Exercise requirements.
Please set down exactly the lines from the one that contains "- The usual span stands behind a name" through the end of the material, leaving out every picture.

Exercise data.

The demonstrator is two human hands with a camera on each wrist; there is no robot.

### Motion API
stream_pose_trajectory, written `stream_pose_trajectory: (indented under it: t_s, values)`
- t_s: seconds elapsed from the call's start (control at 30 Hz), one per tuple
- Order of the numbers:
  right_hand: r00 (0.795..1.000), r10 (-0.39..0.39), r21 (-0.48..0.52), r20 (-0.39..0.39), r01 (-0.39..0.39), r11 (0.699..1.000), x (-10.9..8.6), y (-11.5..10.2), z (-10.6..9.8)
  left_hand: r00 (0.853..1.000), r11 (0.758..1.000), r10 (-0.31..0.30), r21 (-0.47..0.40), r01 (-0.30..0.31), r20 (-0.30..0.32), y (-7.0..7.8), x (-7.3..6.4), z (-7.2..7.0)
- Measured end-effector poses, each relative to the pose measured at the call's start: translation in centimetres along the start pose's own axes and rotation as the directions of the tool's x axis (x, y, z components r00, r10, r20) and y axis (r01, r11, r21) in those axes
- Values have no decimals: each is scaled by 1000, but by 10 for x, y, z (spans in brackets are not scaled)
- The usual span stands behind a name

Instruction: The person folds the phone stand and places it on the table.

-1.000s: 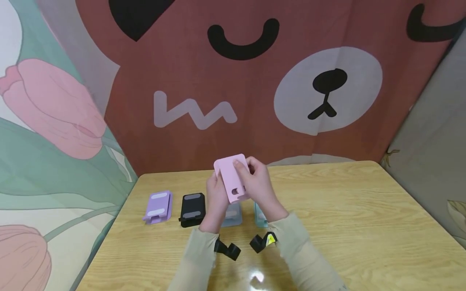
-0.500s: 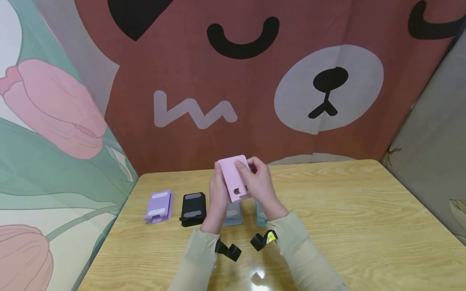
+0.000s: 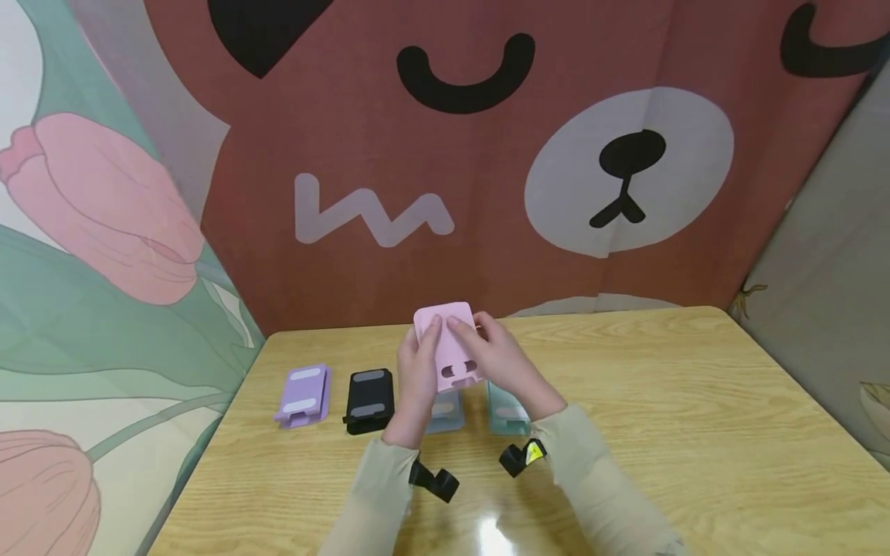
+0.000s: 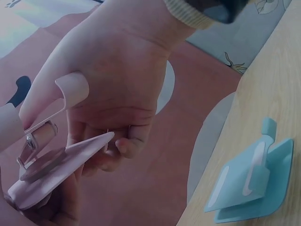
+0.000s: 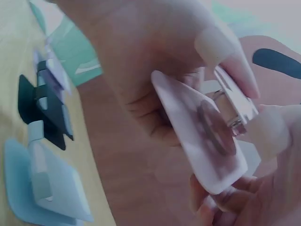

Result below.
- The usual span stands behind a name

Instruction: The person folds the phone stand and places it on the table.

-1.000s: 
-0.500s: 
+0.000s: 
+0.000s: 
+0.000s: 

Nothing more belongs to this exercise.